### Your task
Return all of the data below verbatim and exclude every picture.

*** Opening of Information shown ***

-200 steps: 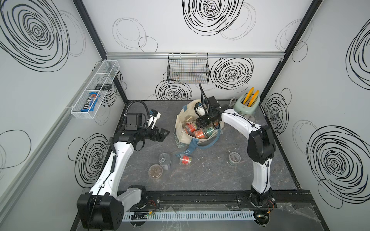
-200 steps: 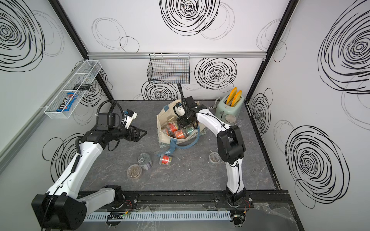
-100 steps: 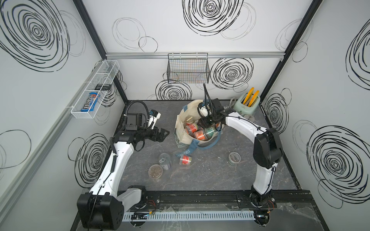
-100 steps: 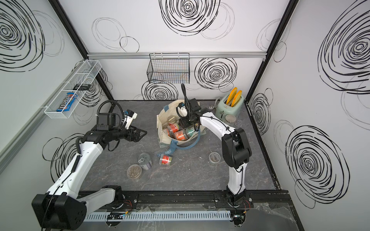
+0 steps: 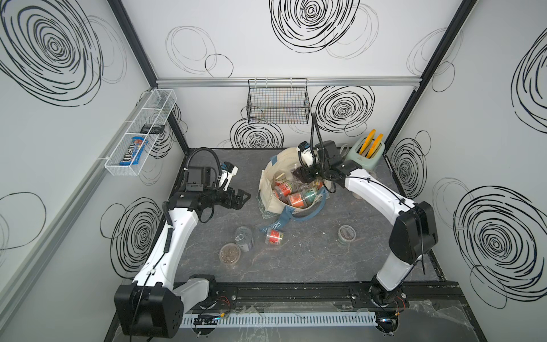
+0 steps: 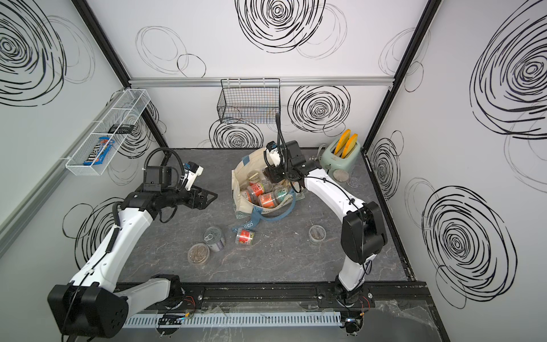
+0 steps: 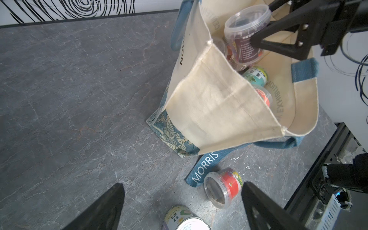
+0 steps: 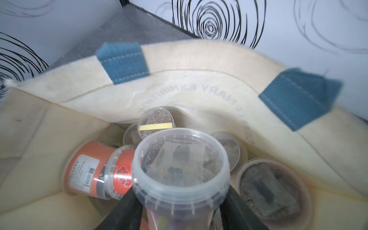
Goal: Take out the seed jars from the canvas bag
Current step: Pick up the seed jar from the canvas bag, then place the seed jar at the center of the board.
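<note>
Most of the job is left, judging by how full the bag looks. At far left the left gripper (image 5: 245, 196) hangs wide open and empty above the table (image 5: 207, 251), short of the canvas bag (image 5: 273, 204) and touching nothing. In front of the bag, three things lie on the slate: a brown-filled jar (image 5: 229, 253) standing upright, just beside it a tin can (image 5: 244, 237) with a pull-tab, which is not one of the seed jars, and a red-labelled jar (image 5: 274, 237) on its side, next to the blue "MORRIS" strap (image 7: 205, 168). The bag itself stands open, and its mouth shows a heap of seed jars (image 5: 291, 194) with orange, red and green labels, at least half a dozen, with more perhaps hidden beneath. Over the bag's far side the right gripper (image 7: 253, 39) is closed on a dark-labelled jar (image 8: 180, 169), one finger on each side of its body below the lid; the left wrist view shows that jar raised above the pile, near the rim but not clear of it. Further right, one more jar with brown contents (image 5: 347, 234) stands alone on the table near the right arm. So three jars appear to be out, a fourth is in hand, and the remainder wait inside.
</note>
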You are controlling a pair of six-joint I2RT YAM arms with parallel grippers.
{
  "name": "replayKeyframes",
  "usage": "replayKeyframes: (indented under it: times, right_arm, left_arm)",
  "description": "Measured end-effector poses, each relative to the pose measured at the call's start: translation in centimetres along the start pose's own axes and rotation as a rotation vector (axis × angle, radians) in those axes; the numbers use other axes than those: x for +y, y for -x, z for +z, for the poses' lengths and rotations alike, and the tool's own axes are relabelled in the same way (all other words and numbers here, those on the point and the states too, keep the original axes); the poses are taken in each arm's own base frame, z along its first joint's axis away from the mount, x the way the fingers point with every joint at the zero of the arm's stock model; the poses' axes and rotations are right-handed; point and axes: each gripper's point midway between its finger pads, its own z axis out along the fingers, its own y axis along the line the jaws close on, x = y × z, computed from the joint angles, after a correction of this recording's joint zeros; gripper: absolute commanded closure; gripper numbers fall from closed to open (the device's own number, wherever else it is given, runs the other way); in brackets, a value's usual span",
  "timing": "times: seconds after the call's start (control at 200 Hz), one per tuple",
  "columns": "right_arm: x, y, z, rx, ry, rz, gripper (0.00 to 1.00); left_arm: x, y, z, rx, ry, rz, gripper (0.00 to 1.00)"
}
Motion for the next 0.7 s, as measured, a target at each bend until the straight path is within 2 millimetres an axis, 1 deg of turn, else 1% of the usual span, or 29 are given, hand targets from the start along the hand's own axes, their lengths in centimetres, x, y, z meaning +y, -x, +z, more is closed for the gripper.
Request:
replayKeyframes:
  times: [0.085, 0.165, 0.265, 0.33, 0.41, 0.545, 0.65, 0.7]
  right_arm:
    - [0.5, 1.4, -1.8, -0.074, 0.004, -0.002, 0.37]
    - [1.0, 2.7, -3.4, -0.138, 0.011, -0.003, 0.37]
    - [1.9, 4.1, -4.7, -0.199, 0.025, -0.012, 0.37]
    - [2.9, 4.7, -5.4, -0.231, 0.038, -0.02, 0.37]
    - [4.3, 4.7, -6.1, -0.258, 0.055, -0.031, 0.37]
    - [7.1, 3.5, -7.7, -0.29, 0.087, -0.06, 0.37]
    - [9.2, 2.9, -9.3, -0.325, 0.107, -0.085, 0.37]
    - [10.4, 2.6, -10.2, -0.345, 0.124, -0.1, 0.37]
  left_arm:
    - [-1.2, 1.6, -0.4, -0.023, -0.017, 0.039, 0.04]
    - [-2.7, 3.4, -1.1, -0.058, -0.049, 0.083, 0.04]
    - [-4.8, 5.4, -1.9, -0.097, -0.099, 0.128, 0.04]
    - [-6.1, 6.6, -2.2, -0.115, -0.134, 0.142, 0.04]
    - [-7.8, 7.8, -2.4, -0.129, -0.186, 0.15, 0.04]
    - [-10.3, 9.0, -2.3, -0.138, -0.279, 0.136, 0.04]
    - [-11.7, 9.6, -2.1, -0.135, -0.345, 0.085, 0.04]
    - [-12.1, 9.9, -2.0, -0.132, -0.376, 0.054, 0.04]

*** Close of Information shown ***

### Solution to this exercise
-200 steps: 
-200 steps: 
-100 steps: 
-100 steps: 
+0 steps: 
+0 steps: 
+0 steps: 
+0 steps: 
Goal: Take out the seed jars from the canvas bag
Current step: Pick up the seed jar from the canvas bag, then place the seed jar at the center of the board.
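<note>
Most of the job is left, judging by how full the bag looks. At far left the left gripper (image 5: 245, 196) hangs wide open and empty above the table (image 5: 207, 251), short of the canvas bag (image 5: 273, 204) and touching nothing. In front of the bag, three things lie on the slate: a brown-filled jar (image 5: 229, 253) standing upright, just beside it a tin can (image 5: 244, 237) with a pull-tab, which is not one of the seed jars, and a red-labelled jar (image 5: 274, 237) on its side, next to the blue "MORRIS" strap (image 7: 205, 168). The bag itself stands open, and its mouth shows a heap of seed jars (image 5: 291, 194) with orange, red and green labels, at least half a dozen, with more perhaps hidden beneath. Over the bag's far side the right gripper (image 7: 253, 39) is closed on a dark-labelled jar (image 8: 180, 169), one finger on each side of its body below the lid; the left wrist view shows that jar raised above the pile, near the rim but not clear of it. Further right, one more jar with brown contents (image 5: 347, 234) stands alone on the table near the right arm. So three jars appear to be out, a fourth is in hand, and the remainder wait inside.
</note>
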You are controlling a pair of six-joint I2RT YAM arms with parallel grippers.
{
  "name": "replayKeyframes",
  "usage": "replayKeyframes: (indented under it: times, right_arm, left_arm)",
  "description": "Measured end-effector poses, each relative to the pose measured at the call's start: translation in centimetres along the start pose's own axes and rotation as a rotation vector (axis × angle, radians) in those axes; the numbers use other axes than those: x for +y, y for -x, z for +z, for the poses' lengths and rotations alike, and the tool's own axes are relabelled in the same way (all other words and numbers here, those on the point and the states too, keep the original axes); the poses are taken in each arm's own base frame, z along its first joint's axis away from the mount, x the way the fingers point with every joint at the zero of the arm's stock model; the poses' axes and rotations are right-handed; point and axes: each gripper's point midway between its finger pads, its own z axis out along the fingers, its own y axis along the line the jaws close on, x = y × z, computed from the joint angles, after a correction of this recording's joint zeros; gripper: absolute commanded closure; gripper numbers fall from closed to open (the device's own number, wherever else it is given, runs the other way); in brackets, a value's usual span",
  "timing": "times: seconds after the call's start (control at 200 Hz), one per tuple",
  "columns": "right_arm: x, y, z, rx, ry, rz, gripper (0.00 to 1.00); left_arm: x, y, z, rx, ry, rz, gripper (0.00 to 1.00)"
}
Motion for the next 0.7 s, as measured, a target at each bend until the straight path is within 2 millimetres an axis, 1 deg of turn, else 1% of the usual span, or 29 are given, hand targets from the start along the hand's own axes, their lengths in centimetres, x, y, z meaning +y, -x, +z, more is closed for the gripper.
Request:
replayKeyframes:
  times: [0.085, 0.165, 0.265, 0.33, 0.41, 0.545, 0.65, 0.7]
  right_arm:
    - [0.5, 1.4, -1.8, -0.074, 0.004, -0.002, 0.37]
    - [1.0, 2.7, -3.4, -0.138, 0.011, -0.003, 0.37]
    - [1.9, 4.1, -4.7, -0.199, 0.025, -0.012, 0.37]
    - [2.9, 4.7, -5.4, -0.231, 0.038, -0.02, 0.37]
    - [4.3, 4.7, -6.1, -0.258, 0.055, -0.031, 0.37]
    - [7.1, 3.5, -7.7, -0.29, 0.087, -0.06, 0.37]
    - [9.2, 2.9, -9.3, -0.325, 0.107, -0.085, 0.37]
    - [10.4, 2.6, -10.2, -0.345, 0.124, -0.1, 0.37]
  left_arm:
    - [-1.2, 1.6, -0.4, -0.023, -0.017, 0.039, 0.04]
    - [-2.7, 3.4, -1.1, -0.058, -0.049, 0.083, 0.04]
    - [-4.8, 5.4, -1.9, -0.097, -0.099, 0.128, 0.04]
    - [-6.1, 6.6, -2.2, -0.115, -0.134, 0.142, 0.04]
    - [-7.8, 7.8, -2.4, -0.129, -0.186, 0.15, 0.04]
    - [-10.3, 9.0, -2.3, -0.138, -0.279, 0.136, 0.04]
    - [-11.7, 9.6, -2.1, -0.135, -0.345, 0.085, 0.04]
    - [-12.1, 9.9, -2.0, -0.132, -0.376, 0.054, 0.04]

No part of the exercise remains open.